Write out all of the data without omission, exactly as shown.
───
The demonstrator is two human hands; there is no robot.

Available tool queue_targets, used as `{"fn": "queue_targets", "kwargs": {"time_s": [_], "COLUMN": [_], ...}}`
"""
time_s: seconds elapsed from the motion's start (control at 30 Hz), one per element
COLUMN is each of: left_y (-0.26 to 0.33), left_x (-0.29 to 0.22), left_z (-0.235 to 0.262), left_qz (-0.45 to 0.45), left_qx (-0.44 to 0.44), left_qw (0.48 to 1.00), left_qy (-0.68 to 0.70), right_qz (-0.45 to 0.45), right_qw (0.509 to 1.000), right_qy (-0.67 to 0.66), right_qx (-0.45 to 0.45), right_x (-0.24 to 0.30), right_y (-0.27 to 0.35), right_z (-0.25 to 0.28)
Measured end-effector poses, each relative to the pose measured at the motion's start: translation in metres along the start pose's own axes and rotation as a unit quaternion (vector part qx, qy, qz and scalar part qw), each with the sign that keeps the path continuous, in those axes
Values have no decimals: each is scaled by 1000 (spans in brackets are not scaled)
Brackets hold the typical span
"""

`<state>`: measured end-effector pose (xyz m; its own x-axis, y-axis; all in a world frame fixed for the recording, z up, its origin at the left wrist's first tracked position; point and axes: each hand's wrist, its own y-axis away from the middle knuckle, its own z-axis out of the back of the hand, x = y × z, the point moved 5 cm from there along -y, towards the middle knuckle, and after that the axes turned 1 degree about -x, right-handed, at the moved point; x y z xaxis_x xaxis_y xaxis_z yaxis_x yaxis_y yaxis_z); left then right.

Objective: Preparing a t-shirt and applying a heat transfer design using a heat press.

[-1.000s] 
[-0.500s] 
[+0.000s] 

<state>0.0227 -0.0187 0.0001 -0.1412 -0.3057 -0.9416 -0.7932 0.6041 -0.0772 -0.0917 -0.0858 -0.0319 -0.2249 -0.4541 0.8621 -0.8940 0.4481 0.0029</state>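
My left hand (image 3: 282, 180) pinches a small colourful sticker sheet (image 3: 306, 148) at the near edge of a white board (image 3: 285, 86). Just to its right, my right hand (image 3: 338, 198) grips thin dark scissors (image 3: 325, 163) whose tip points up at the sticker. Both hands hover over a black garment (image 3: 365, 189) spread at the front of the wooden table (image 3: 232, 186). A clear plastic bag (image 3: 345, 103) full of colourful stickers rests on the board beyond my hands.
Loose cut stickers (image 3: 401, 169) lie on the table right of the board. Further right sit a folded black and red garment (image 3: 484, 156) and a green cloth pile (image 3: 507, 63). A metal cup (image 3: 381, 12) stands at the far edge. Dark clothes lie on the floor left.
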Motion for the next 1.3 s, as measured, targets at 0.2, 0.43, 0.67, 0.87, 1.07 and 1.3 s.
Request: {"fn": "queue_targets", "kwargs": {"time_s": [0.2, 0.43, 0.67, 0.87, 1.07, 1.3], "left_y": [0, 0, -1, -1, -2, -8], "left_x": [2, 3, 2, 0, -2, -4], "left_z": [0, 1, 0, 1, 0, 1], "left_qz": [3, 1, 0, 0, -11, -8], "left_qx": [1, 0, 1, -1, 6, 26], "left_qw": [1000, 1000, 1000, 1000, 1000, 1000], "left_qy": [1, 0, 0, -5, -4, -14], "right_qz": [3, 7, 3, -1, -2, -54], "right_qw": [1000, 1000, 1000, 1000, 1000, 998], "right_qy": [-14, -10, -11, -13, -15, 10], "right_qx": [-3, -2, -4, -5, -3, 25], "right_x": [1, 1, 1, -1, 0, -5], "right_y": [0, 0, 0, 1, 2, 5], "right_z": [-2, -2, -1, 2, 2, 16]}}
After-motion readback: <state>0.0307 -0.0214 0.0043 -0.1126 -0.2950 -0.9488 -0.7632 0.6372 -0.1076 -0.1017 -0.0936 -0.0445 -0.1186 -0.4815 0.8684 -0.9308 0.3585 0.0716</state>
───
• **Expected answer**
The demonstrator is two human hands; there is no robot.

Available tool queue_targets, used as `{"fn": "queue_targets", "kwargs": {"time_s": [_], "COLUMN": [_], ...}}`
"""
time_s: seconds elapsed from the motion's start (control at 30 Hz), one per element
COLUMN is each of: left_y (-0.26 to 0.33), left_x (-0.29 to 0.22), left_z (-0.235 to 0.262), left_qz (-0.45 to 0.45), left_qx (-0.44 to 0.44), left_qw (0.48 to 1.00), left_qy (-0.68 to 0.70), right_qz (-0.45 to 0.45), right_qw (0.509 to 1.000), right_qy (-0.67 to 0.66), right_qx (-0.45 to 0.45), right_x (-0.24 to 0.30), right_y (-0.27 to 0.35), right_z (-0.25 to 0.28)
Measured end-effector poses, each relative to the pose measured at the motion's start: translation in metres along the start pose's own axes and rotation as a unit quaternion (vector part qx, qy, qz and scalar part qw), each with the sign that keeps the path continuous, in those axes
Values have no decimals: each is scaled by 1000 (spans in brackets are not scaled)
Brackets hold the typical span
"""

`<state>`: measured end-effector pose (xyz m; its own x-axis, y-axis; all in a world frame fixed for the recording, z up, its origin at the left wrist's first tracked position; point and axes: each hand's wrist, its own y-axis away from the middle knuckle, its own z-axis out of the back of the hand, x = y × z, the point moved 5 cm from there along -y, towards the middle knuckle, and after that the axes turned 1 degree about -x, right-handed, at the moved point; x y z xaxis_x xaxis_y xaxis_z yaxis_x yaxis_y yaxis_z); left then right.

Objective: Preparing a t-shirt and applying a heat transfer design using a heat press.

[-1.000s] 
[-0.500s] 
[+0.000s] 

<state>0.0227 -0.0187 0.0001 -0.1412 -0.3057 -0.9416 -0.7932 0.6041 -0.0772 -0.0917 -0.0858 -0.0319 -0.2249 -0.4541 0.8621 -0.8940 0.4481 0.0029</state>
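My left hand (image 3: 282, 180) pinches a small colourful sticker sheet (image 3: 306, 148) at the near edge of a white board (image 3: 285, 86). Just to its right, my right hand (image 3: 338, 198) grips thin dark scissors (image 3: 325, 163) whose tip points up at the sticker. Both hands hover over a black garment (image 3: 365, 189) spread at the front of the wooden table (image 3: 232, 186). A clear plastic bag (image 3: 345, 103) full of colourful stickers rests on the board beyond my hands.
Loose cut stickers (image 3: 401, 169) lie on the table right of the board. Further right sit a folded black and red garment (image 3: 484, 156) and a green cloth pile (image 3: 507, 63). A metal cup (image 3: 381, 12) stands at the far edge. Dark clothes lie on the floor left.
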Motion for the next 1.3 s, as measured, targets at 0.2, 0.43, 0.67, 0.87, 1.07 and 1.3 s.
Request: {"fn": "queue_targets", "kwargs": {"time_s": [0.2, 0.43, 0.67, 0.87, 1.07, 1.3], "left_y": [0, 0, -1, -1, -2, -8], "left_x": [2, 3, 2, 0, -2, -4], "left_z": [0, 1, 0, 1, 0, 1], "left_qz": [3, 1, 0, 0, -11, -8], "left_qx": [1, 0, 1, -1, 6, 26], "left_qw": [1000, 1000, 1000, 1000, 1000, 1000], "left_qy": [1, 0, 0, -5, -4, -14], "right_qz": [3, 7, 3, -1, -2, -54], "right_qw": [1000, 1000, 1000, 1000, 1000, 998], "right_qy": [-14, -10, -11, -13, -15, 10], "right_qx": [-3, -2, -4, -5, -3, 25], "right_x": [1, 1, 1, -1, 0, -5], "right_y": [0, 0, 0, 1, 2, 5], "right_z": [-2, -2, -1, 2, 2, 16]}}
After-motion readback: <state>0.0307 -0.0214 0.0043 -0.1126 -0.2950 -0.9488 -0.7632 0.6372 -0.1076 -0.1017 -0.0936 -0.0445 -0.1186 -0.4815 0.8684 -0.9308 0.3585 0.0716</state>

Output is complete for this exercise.